Su ubicación, en el Valle de Liébana, al inicio del Desfiladero de la Hermida, rodeada de montañas, en un lugar que en otras épocas tuvo un acceso complicado, explica el porqué sus creadores escogieron este lugar.

Desde el exterior, Santa María de Lebeña impresiona con su sencillez y elegancia, con una fachada que muestra influencias del arte visigodo y mozárabe.

Al adentrarse en su interior, los visitantes quedan maravillados por la atmósfera de serenidad y espiritualidad que se respira. Los arcos de herradura, los capiteles decorados y los detalles ornamentales evocan un sentido de reverencia y admiración por la habilidad artística de aquellos que la construyeron hace siglos.

Además de su valor histórico y arquitectónico, Santa María de Lebeña es un lugar de gran significado religioso, donde los fieles han acudido durante generaciones para buscar consuelo y reflexión. La iglesia alberga también un retablo románico y varias piezas de arte sacro que añaden riqueza a su patrimonio cultural.

Santa María de Lebeña es una parada imprescindible para quienes realizan el Camino Lebaniego.

Si quieres visitarla, María Luisa —guía oficial de esta iglesia— tiene un encanto especial para explicar la historia y leyenda de este lugar. Su horario es de 10 a 13:30 h. y de 16 a 19h, excepto domingos, que está por la mañana. Los lunes descansa.

El desaparecido tejo milenario de Santa María de Lebeña

El desaparecido Tejo Milenario de Santa María de Lebeña es un símbolo viviente de la conexión entre la naturaleza y la historia de este lugar. Situado junto a esta iglesia mozárabe, este árbol venerable ha sido testigo silencioso de siglos de acontecimientos históricos y cambios culturales.

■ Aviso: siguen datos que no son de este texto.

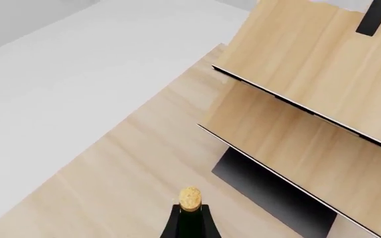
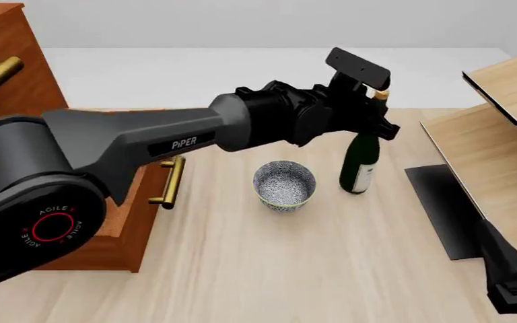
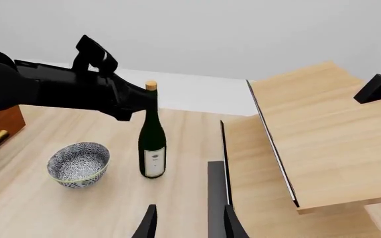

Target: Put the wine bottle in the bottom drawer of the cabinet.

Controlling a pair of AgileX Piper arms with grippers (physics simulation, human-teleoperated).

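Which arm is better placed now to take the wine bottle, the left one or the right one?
Left. The left tool is already at the neck of the upright wine bottle, on the cabinet side. The right tool stays low near the table's front edge, open and apart from it.

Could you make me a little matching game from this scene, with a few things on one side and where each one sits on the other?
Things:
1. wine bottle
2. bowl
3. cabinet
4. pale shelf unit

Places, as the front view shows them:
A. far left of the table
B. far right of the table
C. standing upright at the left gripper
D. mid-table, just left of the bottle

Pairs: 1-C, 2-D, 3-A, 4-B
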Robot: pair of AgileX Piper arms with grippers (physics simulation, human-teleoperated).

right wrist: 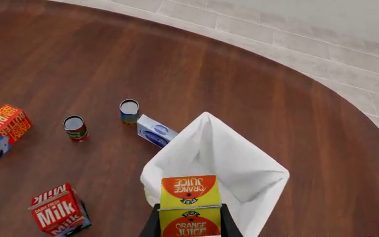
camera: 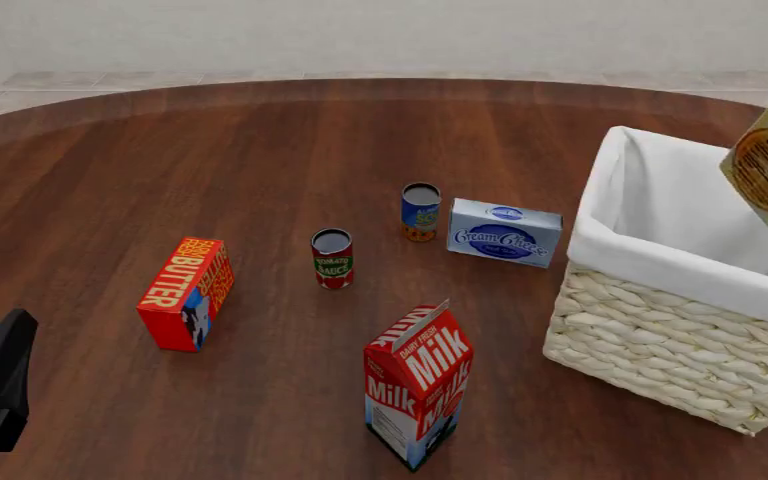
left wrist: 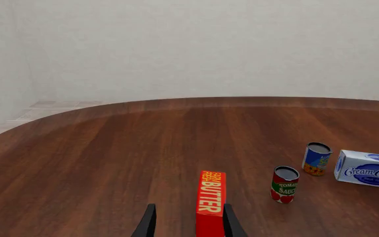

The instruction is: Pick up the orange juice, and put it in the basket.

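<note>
Orange juice (right wrist: 189, 205) hangs in the air over the basket (camera: 684, 330), clamped between the right gripper (right wrist: 189, 227) fingers, at the front view's 2 o'clock edge. Left gripper (left wrist: 188, 224) hovers low at 8 o'clock, fingers spread, butter box (camera: 187, 292) just ahead. Milk carton (camera: 418, 398) stands at 6 o'clock.

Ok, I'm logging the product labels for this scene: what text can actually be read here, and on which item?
"BUTTER": red box.
"Milk": red-white carton; small print above is blurred.
"ORANGE JUICE": orange juice, held between the right gripper fingers over the basket.
"Cream Cheese": blue-white box.
"TOMATO SAUCE": red can.
Blue-yellow can: label unreadable.
</note>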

Se estima que este tejo, conocido como «El Abuelo», tenía alrededor de 1.000 años de antigüedad, lo que lo convertía en uno de los ejemplares más antiguos de Europa. Su presencia frente a la iglesia añadía una dimensión espiritual y simbólica al lugar, como si fuera un guardián de la historia y la tradición.

A lo largo de los siglos, el Tejo Milenario ha sido venerado por diversas culturas y generaciones. Los antiguos pobladores de la región, con sus creencias paganas, consideraban a los tejos como árboles sagrados, asociados con la vida, la muerte y el más allá. Con la llegada del cristianismo, esta veneración se fusionó con las prácticas religiosas, convirtiendo al tejo en un símbolo de la continuidad entre las antiguas y las nuevas creencias.

Hoy en día, el Tejo Milenario de Santa María de Lebeña seguía siendo un destino para peregrinos, turistas y amantes de la naturaleza, que buscan contemplar su majestuosidad y conectar con la historia que encierra. Su longevidad y su papel en la tradición local lo convierten en un punto de referencia único, que enriquece la experiencia de visita a esta joya arquitectónica e histórica de Cantabria.

Desgraciadamente, un rayo terminó en 2007 con el Tejo Milenario. A sus pies hay un esqueje del árbol milenario que con el paso del tiempo acabará -esperamos vuelva a coger la forma y presencia del mítico Tejo-.